Salah satu eksperimen yang pernah dilakukan oleh seorang peneliti di Amerika Serikat adalah membuat dua akun berbeda di X untuk menguji sejauh mana algoritma platform tersebut bekerja untuk menguatkan narasi-narasi terkait politik sayap kiri dan sayap kanan. Hal tersebut rupanya sudah dimulai sejak pertama kali pengguna diminta untuk menjawab beberapa pertanyaan terkait subjek-subjek yang diminati dan diberi saran terkait akun-akun yang perlu diikuti.
Berangkat dari tahap awal tersebut, pengguna akan disuguhi dengan kiriman-kiriman yang berkaitan dengan narasi yang diminatinya dan dijauhkan dari yang berlawanan. Bias konfirmasi yang pada dasarnya hampir selalu dimiliki setiap orang pun terus terkonfirmasi dan terjustifikasi, sampai kemudian terbentuklah echo chamber yang mengungkung pengguna dalam satu jenis wacana.
Pada praktik yang lebih nyata, banyak pihak yang membaca kemenangan Donald Trump sebagai presiden dan kebangkitan politik sayap kanan di Amerika Serikat dipengaruhi oleh pemanfaatan echo chamber. Pasukan-pasukan media sosial pendukung Trump melakukan orkestrasi sedemikian rupa dalam memanfaatkan algoritma dan membentuk echo chamber-echo chamber yang mengarah pada dukungan untuk Trump.
Pembacaan serupa sayangnya belum banyak dilakukan Indonesia, di mana analisis politik masih cenderung berfokus pada perilaku-perilaku yang dilakukan oleh pihak-pihak elit politik, meski gejala-gejala serupa sebenarnya dapat diidentifikasi.

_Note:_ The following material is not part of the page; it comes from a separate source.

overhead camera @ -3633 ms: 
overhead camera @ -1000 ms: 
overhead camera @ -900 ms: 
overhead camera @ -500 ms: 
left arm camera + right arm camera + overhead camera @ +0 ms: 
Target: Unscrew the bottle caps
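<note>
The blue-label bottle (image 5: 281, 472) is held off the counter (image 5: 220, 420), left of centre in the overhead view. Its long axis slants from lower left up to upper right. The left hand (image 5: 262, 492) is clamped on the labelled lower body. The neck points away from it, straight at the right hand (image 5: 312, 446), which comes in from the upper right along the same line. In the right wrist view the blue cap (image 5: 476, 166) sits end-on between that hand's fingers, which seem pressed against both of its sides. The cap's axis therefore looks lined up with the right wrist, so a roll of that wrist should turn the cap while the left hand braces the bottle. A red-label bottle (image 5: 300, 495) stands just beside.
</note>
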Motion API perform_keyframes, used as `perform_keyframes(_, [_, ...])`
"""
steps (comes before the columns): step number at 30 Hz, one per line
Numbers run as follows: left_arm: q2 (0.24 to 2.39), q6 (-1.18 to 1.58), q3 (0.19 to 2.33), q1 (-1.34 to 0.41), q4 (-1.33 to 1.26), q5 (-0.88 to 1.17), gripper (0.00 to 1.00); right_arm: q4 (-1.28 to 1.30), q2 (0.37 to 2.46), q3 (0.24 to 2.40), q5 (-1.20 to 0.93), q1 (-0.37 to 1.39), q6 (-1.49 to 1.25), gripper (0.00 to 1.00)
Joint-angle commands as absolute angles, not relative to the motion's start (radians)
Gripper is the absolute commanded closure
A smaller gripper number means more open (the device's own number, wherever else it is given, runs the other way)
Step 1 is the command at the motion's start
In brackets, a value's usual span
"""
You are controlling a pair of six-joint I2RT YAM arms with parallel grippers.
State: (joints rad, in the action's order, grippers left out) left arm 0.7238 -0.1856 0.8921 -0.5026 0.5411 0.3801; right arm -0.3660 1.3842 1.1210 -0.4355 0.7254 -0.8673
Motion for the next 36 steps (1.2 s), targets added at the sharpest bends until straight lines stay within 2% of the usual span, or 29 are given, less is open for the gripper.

Kembali pada kssus yang menjerat Najwa Shihab, saya sempat mendengar bahwa konten-konten yang mengarah pada ketidaksetujuan terhadap komentar Najwa tentang Joko Widodo tidak lagi diorkestrasikan oleh buzzer, melainkan sudah bersifat organik. Dalam kata lain, masyarakat Indonesia memang secara ‘alamiah’ telah kehilangan kepercayaan terhadap Najwa.
Pendapat tersebut pada gilirannya memunculkan pertanyaan dalam benak saya terkait sejauh mana echo chamber telah terbentuk di kalangan pengguna media sosial di Indonesia dan membentuk pandangan masyarakat terhadap sosok atau isu tertentu.
Dengan satu atau dua kali pencarian dengan kata kunci atau tagar tertentu, algoritma akan bekerja untuk mengarahkan pengguna pada kiriman-kiriman yang senada atau mengandung wacana serupa. Perkara berikutnya adalah sejauh mana seorang pengguna menyadari bahwa ia sudah berada (baca: diposisikan) pada sebuah echo chamber.
Tanpa kesadaran tersebut, ia akan masuk semakin larut dan terikat semakin kuat dalam ruang narasi tunggal, lalu semakin menutup diri dari pendapat yang lebih netral apalagi berlawanan.
Pada taraf selanjutnya–tanpa ada sedikit pun keinginan untuk mengarahkan pembelaan kepada pihak mana pun–saya mulai mempertanyakan perihal yang kerap muncul dalam kiriman atau cuitan bernada negatif terhadap Najwa, yakni terkait reputasinya sebagai jurnalis yang kritis.
Apakah tepat untuk mempertanyakan kemampuan kritis yang dimiliki seseorang jika kita sendiri terjebak dalam echo chamber?